## What needs to be done:
In the listing beneath this line, copy exactly the lines starting with the one containing "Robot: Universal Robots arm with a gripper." and going on through the one containing "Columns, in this".

━━━ Data ━━━

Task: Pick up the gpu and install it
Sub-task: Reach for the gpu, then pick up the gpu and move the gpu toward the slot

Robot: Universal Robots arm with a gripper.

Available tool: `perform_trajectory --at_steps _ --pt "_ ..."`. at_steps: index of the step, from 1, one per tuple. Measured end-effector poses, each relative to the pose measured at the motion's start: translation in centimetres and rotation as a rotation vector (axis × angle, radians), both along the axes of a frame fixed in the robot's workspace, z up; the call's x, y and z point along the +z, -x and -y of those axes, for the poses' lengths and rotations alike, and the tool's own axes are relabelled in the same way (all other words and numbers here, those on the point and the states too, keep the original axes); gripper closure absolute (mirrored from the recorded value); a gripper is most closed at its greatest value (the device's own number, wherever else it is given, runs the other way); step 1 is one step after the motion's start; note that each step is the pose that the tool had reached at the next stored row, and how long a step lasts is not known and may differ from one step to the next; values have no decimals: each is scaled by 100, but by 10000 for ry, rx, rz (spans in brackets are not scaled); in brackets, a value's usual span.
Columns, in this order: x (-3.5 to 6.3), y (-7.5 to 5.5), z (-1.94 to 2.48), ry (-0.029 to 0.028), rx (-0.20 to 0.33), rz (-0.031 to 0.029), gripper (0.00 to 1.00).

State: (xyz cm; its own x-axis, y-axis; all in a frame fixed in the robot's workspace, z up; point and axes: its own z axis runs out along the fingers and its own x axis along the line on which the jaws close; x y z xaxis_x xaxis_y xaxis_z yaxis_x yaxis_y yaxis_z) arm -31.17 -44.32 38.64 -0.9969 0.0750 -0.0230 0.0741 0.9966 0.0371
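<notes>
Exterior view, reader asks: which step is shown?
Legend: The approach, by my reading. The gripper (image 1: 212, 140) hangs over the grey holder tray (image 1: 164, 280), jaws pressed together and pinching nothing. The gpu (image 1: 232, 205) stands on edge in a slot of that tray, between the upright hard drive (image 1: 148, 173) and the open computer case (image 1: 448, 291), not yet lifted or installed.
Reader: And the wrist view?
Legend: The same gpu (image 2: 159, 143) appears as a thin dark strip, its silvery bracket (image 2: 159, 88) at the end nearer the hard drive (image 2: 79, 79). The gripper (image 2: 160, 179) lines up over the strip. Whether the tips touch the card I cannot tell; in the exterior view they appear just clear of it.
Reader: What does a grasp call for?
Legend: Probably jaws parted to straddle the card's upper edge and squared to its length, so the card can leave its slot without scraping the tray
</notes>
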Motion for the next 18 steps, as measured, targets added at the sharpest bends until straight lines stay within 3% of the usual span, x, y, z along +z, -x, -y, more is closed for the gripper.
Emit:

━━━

## Response below:
Robot: Universal Robots arm with a gripper.

Available tool: `perform_trajectory --at_steps _ --pt "_ ..."`. at_steps: index of the step, from 1, one per tuple. Measured end-effector poses, each relative to the pose measured at the motion's start: translation in centimetres and rotation as a rotation vector (axis × angle, radians), both along the axes of a frame fixed in the robot's workspace, z up; the call's x, y and z point along the +z, -x and -y of those axes, for the poses' lengths and rotations alike, and the tool's own axes are relabelled in the same way (all other words and numbers here, those on the point and the states too, keep the original axes); gripper closure absolute (mirrored from the recorded value); a gripper is most closed at its greatest value (the device's own number, wherever else it is given, runs the other way); step 1 is one step after the motion's start; note that each step is the pose that the tool had reached at the next stored row, and how long a step lasts is not known and may differ from one step to the next; values have no decimals: each is scaled by 100, but by 10000 for ry, rx, rz (spans in brackets are not scaled); in brackets, a value's usual span.
Columns, in this order: x (-3.5 to 6.3), y (-7.5 to 5.5), z (-1.94 to 2.48), ry (-0.029 to 0.028), rx (-0.20 to 0.33), rz (-0.031 to 0.029), gripper (0.00 to 1.00).

Nothing else is required to finish the exercise.